[Problem]:
Each line in the entries below that holds the string "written" must be copied.
(Records to process)
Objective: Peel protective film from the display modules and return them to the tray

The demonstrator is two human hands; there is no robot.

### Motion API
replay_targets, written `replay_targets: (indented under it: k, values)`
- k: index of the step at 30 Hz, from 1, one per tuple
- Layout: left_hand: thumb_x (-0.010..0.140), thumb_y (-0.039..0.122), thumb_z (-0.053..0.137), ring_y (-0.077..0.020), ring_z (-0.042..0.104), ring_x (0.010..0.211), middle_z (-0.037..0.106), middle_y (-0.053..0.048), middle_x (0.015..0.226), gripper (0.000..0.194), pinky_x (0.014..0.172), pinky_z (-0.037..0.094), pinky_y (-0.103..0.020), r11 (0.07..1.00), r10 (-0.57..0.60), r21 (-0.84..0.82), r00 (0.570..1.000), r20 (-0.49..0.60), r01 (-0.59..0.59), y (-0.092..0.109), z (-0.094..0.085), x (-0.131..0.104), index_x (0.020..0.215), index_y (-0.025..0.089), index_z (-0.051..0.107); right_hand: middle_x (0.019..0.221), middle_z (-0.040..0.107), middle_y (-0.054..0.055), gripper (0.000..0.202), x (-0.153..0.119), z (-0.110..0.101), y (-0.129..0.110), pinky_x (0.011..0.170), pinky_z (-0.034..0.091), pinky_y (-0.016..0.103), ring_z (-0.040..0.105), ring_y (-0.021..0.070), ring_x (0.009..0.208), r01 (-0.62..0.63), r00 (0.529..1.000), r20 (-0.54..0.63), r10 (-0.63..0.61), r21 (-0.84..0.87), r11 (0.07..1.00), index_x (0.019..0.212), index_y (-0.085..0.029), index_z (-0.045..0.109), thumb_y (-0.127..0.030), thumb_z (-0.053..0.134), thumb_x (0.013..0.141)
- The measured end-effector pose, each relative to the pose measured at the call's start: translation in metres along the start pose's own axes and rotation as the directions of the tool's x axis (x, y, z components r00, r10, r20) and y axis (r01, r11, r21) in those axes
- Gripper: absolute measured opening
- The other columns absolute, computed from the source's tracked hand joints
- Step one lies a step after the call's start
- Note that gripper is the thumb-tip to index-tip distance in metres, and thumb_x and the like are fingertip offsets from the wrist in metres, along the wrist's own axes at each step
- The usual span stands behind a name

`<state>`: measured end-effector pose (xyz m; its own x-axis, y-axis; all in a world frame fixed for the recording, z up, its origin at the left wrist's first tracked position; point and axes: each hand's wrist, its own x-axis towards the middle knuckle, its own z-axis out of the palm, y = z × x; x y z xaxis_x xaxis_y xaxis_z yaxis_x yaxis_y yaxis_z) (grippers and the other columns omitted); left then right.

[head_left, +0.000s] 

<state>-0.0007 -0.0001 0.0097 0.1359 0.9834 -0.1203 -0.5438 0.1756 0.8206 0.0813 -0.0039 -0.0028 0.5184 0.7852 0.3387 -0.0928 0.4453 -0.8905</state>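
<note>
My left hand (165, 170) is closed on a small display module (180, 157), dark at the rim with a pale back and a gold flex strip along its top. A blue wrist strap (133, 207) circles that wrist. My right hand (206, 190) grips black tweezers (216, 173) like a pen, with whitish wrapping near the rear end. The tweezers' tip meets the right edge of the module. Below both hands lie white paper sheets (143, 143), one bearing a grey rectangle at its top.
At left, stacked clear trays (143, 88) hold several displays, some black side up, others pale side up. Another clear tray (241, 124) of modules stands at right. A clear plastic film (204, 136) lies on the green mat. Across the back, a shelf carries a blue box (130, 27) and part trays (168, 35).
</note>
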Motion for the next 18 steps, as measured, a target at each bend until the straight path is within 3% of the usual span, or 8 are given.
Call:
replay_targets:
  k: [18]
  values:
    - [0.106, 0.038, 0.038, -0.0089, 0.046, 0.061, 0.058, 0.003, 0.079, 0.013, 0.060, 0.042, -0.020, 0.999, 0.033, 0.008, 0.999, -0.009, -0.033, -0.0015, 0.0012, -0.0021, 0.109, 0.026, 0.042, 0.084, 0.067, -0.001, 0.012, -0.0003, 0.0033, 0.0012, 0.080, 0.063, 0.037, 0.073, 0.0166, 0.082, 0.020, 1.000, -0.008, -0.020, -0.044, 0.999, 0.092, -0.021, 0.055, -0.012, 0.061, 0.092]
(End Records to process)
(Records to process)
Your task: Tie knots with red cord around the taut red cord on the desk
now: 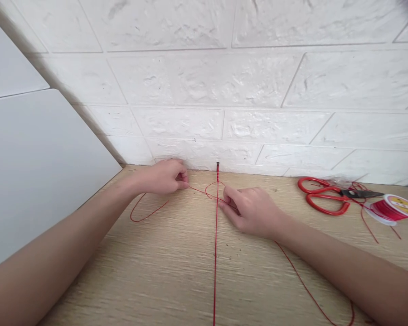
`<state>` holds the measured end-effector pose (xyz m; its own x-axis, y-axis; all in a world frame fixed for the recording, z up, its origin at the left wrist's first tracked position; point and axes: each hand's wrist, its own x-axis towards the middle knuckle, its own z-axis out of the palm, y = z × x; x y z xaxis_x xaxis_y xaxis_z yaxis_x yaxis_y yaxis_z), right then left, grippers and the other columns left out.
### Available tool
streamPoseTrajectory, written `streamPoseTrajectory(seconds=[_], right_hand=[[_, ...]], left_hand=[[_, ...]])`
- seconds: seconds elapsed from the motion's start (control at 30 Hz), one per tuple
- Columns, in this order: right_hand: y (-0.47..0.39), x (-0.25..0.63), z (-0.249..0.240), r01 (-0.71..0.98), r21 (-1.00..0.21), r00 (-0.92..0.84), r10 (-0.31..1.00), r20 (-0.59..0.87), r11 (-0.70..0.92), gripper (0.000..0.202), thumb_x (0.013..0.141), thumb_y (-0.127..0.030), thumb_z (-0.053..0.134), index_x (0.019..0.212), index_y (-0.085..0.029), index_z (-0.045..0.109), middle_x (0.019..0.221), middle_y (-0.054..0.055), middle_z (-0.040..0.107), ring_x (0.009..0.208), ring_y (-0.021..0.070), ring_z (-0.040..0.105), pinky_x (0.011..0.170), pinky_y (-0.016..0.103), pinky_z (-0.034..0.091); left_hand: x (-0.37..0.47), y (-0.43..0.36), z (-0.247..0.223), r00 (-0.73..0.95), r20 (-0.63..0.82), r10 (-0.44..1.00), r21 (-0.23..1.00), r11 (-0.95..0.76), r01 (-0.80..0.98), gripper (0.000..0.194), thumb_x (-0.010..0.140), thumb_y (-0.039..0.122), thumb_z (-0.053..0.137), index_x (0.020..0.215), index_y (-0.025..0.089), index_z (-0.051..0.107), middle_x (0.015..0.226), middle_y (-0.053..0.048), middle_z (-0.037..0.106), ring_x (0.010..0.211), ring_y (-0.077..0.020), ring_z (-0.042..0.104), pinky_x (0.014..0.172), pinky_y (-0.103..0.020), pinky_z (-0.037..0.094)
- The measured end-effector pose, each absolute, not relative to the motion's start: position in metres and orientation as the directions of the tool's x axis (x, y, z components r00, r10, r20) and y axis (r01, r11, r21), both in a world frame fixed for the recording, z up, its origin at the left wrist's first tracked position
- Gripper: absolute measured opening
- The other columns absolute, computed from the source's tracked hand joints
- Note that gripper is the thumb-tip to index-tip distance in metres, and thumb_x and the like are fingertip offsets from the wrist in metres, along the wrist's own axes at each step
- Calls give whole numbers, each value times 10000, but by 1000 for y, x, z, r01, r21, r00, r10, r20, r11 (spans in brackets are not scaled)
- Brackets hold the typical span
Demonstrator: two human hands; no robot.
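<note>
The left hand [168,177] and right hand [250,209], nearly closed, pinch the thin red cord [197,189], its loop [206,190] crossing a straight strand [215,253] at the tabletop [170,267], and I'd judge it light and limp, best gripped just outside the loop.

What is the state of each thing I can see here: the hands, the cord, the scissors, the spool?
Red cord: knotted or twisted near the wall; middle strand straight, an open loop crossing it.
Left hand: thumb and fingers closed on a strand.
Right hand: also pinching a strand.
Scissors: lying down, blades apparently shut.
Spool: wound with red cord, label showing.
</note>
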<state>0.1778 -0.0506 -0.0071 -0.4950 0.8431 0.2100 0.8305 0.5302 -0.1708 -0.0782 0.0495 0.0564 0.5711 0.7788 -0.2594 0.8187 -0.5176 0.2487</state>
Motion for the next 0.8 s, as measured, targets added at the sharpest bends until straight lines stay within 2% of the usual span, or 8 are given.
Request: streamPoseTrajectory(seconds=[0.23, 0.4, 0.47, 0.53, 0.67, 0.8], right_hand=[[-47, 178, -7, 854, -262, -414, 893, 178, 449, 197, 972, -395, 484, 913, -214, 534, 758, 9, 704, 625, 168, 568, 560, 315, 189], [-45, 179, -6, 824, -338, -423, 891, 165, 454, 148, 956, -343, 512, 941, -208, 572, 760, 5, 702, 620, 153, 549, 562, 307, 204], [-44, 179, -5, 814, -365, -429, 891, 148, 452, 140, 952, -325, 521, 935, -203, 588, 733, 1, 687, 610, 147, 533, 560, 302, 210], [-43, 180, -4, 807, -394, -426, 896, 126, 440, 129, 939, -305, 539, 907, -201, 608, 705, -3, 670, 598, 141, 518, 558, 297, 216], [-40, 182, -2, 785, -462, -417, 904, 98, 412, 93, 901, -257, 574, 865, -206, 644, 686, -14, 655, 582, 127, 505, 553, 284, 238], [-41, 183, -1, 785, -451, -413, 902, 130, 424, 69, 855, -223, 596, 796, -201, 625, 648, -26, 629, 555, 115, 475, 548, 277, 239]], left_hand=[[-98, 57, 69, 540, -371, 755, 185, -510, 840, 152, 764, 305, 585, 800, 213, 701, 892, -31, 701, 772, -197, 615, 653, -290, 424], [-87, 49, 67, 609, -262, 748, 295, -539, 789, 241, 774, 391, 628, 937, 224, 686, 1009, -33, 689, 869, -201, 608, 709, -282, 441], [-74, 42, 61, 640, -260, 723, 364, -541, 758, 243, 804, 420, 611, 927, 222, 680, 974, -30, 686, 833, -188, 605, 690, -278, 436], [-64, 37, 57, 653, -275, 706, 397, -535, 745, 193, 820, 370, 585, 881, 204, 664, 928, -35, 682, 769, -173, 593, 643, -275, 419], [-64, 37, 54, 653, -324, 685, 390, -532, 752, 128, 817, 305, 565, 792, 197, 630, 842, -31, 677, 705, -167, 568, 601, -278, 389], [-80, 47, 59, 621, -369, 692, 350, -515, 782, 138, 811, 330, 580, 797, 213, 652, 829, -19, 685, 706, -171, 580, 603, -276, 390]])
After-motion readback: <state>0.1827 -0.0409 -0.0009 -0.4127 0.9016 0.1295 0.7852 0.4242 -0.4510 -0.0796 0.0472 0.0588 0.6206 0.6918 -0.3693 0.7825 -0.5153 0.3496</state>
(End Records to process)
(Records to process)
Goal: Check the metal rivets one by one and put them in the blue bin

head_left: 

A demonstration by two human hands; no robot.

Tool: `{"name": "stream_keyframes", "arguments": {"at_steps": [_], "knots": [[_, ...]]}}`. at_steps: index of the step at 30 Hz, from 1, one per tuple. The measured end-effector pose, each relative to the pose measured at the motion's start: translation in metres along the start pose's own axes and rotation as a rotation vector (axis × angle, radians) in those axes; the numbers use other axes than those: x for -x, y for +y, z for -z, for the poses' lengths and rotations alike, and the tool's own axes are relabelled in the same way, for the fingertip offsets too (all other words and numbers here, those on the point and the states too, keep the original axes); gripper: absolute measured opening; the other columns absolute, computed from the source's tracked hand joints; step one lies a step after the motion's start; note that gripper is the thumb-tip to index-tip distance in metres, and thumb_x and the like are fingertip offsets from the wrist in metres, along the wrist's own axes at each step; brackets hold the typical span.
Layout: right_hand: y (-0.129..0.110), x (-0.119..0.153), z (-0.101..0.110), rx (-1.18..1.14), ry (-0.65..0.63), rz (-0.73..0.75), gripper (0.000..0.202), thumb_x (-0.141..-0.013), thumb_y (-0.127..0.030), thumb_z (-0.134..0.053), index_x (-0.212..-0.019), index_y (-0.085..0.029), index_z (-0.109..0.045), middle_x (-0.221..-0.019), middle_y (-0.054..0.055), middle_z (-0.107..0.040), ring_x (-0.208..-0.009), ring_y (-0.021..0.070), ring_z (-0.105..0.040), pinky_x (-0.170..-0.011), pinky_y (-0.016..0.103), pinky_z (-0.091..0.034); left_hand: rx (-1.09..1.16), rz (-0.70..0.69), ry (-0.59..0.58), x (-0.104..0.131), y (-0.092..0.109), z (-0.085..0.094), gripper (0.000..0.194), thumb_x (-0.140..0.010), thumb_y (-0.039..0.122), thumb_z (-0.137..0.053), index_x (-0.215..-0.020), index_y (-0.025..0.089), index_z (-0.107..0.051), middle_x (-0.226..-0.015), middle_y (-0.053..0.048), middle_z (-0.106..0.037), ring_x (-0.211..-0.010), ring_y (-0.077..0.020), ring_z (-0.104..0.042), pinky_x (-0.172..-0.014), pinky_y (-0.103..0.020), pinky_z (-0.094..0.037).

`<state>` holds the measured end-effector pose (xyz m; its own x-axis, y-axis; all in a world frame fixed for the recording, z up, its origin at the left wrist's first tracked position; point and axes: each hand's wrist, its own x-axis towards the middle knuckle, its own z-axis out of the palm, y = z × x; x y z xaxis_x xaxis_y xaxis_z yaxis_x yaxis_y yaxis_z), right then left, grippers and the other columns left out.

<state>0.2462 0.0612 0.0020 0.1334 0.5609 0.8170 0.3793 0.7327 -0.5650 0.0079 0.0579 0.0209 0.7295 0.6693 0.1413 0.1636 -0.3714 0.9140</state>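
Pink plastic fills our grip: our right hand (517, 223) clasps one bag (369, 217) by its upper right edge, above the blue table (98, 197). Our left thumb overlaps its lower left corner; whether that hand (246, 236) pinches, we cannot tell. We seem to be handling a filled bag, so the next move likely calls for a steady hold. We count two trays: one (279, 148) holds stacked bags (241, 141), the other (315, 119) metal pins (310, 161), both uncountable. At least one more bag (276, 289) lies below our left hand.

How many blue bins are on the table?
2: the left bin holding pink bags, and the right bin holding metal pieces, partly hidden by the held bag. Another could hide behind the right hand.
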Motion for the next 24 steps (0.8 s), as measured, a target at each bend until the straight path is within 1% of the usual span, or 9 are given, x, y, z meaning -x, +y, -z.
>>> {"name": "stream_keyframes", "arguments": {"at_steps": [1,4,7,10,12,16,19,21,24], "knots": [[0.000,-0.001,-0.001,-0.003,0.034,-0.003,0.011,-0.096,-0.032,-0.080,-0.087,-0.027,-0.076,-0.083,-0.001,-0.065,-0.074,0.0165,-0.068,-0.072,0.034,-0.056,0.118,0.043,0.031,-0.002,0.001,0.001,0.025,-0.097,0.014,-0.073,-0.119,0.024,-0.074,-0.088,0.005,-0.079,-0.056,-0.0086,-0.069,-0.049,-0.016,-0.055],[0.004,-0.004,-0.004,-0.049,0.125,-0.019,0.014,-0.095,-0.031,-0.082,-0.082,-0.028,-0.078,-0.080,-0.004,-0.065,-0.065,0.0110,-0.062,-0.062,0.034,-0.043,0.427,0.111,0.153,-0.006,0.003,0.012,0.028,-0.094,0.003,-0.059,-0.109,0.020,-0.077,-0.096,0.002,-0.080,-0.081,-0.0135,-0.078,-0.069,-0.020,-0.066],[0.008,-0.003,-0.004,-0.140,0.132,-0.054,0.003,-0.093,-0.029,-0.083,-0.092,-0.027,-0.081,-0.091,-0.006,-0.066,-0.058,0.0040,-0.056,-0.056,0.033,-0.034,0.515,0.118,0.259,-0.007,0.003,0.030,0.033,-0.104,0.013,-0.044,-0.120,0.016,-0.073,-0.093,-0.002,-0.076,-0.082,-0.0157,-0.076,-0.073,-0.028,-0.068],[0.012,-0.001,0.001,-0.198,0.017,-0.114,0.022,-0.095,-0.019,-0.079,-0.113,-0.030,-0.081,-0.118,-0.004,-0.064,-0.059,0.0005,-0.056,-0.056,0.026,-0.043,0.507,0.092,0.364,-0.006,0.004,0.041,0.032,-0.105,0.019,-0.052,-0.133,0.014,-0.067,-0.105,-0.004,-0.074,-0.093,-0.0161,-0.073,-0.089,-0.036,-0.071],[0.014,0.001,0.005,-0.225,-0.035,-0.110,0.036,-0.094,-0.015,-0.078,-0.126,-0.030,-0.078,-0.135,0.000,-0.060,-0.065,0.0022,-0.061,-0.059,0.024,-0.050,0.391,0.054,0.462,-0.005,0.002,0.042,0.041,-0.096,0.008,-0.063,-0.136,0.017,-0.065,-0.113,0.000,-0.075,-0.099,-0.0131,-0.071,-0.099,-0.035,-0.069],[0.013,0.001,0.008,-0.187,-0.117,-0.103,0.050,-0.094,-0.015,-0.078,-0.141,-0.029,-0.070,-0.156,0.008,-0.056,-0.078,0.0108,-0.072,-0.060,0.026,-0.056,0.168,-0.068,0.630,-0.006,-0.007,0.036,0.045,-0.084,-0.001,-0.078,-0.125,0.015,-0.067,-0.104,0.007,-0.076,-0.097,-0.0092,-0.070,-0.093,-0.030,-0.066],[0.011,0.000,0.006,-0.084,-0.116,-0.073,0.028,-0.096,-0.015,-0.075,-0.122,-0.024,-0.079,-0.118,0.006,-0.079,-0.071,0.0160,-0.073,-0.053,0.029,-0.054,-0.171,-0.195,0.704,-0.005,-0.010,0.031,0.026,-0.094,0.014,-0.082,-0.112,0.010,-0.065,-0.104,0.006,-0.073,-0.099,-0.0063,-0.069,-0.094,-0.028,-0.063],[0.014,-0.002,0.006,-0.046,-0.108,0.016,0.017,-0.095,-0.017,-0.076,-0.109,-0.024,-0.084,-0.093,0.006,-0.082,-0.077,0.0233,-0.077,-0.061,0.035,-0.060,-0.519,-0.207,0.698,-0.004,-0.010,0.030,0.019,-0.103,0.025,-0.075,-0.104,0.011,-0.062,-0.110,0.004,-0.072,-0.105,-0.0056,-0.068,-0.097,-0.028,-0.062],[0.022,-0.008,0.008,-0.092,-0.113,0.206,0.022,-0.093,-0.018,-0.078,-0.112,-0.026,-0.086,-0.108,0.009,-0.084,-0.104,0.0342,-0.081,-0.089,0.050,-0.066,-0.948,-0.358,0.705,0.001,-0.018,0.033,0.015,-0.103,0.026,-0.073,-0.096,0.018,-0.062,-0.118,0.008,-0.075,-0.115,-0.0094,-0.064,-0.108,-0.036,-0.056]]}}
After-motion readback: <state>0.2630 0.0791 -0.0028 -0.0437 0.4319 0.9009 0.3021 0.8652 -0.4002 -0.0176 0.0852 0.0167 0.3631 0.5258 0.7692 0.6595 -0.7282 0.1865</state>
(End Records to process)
[The answer]:
replay_targets, written `replay_targets: (indented under it: k, values)`
streamPoseTrajectory, written `streamPoseTrajectory(seconds=[_], right_hand=[[_, ...]], left_hand=[[_, ...]])`

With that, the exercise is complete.